ESGF logo ARM logo

Compare Data from ESGF and ARM

Overview

This notebook details how to compare CMIP6 data hosted through the Earth System Grid Federation (ESGF) to observations collected and hosted through the Department of Energy’s Atmospheric Radiation Measurement (ARM) user facility.

The measurement of focus is 2 meter air temperature, collected at the Southern Great Plains (SGP) site in Northern Oklahoma. This climate observatory has collected state-of-the-art observations since 1993.

Prerequisites

Concepts

Importance

Notes

Intro to Xarray

Necessary

Search and Load CMIP6 Data via ESGF/OPeNDAP

Necessary

Familiarity with data access patterns

Understanding of NetCDF

Helpful

Familiarity with metadata structure

Dask Arrays with Xarray

Helpful

Familiarity with lazy-loading

  • Time to learn: 25 minutes

Imports

import os
import warnings

import act
from distributed import Client
import holoviews as hv
import hvplot.xarray
from matplotlib import pyplot as plt
import numpy as np
import pandas as pd
import cf_xarray
import metpy
from pyesgf.search import SearchConnection
import xarray as xr

xr.set_options(display_style='html')
warnings.filterwarnings("ignore")
hv.extension('bokeh')

Spin up a Dask Cluster

We will use a Dask Local Cluster to compute in parellel and distribute our data, enabling us to work with these large datasets.

client = Client()
client

Client

Client-4b621a6d-87ed-11ee-8506-4eeb28ce1cac

Connection method: Cluster object Cluster type: distributed.LocalCluster
Dashboard: http://127.0.0.1:8787/status

Cluster Info

Access Data

Our first step is to access data from the ESGF data servers, and the Atmospheric Radiation Measurement (ARM) user facility, which has a long term site in Northern Oklahoma.

Access ESGF Data

A tutorial on how to access ESGF-hosted CMIP6 data is included in the Foundations section of this cookbook:

We use the following block of code to search for a single earth system model simulation, the Energe Exascale Earth System Model (E3SM), which is the Department of Energy’s flagship coupled Earth System Model.
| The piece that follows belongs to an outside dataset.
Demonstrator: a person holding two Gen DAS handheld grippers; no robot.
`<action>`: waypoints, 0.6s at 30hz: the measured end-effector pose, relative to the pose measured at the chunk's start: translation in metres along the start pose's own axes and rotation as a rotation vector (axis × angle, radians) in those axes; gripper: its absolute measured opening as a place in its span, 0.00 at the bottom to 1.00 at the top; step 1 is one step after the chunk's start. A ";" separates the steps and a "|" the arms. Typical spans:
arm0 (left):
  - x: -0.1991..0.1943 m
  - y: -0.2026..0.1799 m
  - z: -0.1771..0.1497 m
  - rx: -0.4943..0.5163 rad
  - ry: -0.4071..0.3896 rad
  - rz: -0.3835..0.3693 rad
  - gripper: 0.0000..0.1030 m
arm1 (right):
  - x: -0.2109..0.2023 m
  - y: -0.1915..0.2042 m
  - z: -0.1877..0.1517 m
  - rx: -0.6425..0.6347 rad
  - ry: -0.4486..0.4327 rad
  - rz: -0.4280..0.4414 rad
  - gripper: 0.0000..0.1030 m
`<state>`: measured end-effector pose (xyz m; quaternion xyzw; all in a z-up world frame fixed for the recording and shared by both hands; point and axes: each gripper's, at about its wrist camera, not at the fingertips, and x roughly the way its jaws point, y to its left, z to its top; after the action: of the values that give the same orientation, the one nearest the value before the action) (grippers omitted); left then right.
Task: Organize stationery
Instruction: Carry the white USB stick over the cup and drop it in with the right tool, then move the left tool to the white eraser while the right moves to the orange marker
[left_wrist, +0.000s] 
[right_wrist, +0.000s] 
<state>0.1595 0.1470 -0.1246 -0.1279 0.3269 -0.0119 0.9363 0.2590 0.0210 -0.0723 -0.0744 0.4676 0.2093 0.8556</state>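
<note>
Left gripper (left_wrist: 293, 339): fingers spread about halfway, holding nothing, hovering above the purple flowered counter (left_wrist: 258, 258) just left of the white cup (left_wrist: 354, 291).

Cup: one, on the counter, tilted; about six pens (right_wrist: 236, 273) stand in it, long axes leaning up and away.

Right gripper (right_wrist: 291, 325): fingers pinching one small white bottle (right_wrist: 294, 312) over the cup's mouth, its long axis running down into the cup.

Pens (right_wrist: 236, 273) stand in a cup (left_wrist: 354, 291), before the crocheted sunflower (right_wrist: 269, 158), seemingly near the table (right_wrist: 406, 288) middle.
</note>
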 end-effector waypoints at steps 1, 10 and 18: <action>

conn = SearchConnection('https://esgf-node.llnl.gov/esg-search',
                        distrib=False)
ctx = conn.new_context(
    facets='project,experiment_id',
    project='CMIP6',
    table_id='Amon',
    institution_id = 'E3SM-Project',
    experiment_id='historical',
    source_id='E3SM-1-0',
    variable='tas',
    variant_label='r1i1p1f1',
)
result = ctx.search()[1]
files = result.file_context().search()
opendap_urls = [file.opendap_url for file in files]
esgf_ds = xr.open_mfdataset(opendap_urls,
                       combine='by_coords',
                       chunks={'time':480})
esgf_ds
<xarray.Dataset>
Dimensions:    (time: 1980, bnds: 2, lat: 180, lon: 360)
Coordinates:
  * time       (time) object 1850-01-16 12:00:00 ... 2014-12-16 12:00:00
  * lat        (lat) float64 -89.5 -88.5 -87.5 -86.5 ... 86.5 87.5 88.5 89.5
  * lon        (lon) float64 0.5 1.5 2.5 3.5 4.5 ... 356.5 357.5 358.5 359.5
    height     float64 2.0
Dimensions without coordinates: bnds
Data variables:
    time_bnds  (time, bnds) object dask.array<chunksize=(300, 2), meta=np.ndarray>
    lat_bnds   (time, lat, bnds) float64 dask.array<chunksize=(300, 180, 2), meta=np.ndarray>
    lon_bnds   (time, lon, bnds) float64 dask.array<chunksize=(300, 360, 2), meta=np.ndarray>
    tas        (time, lat, lon) float32 dask.array<chunksize=(300, 180, 360), meta=np.ndarray>
Attributes: (12/54)
    Conventions:                     CF-1.7 CMIP-6.2
    activity_id:                     CMIP
    branch_method:                   standard
    branch_time_in_child:            0.0
    branch_time_in_parent:           36500.0
    contact:                         Dave Bader (bader2@llnl.gov)
    ...                              ...
    e3sm_source_code_reference:      https://github.com/E3SM-Project/E3SM/rel...
    doe_acknowledgement:             This research was supported as part of t...
    computational_acknowledgement:   The data were produced using resources o...
    ncclimo_generation_command:      ncclimo --var=${var} -7 --dfl_lvl=1 --no...
    ncclimo_version:                 4.8.1-alpha04
    DODS_EXTRA.Unlimited_Dimension:  time

Clean up the dataset

We need to adjust the 0 to 360 degree longitude to be -180 to 180 - we can do this generically using the climate forecast (CF) conventions.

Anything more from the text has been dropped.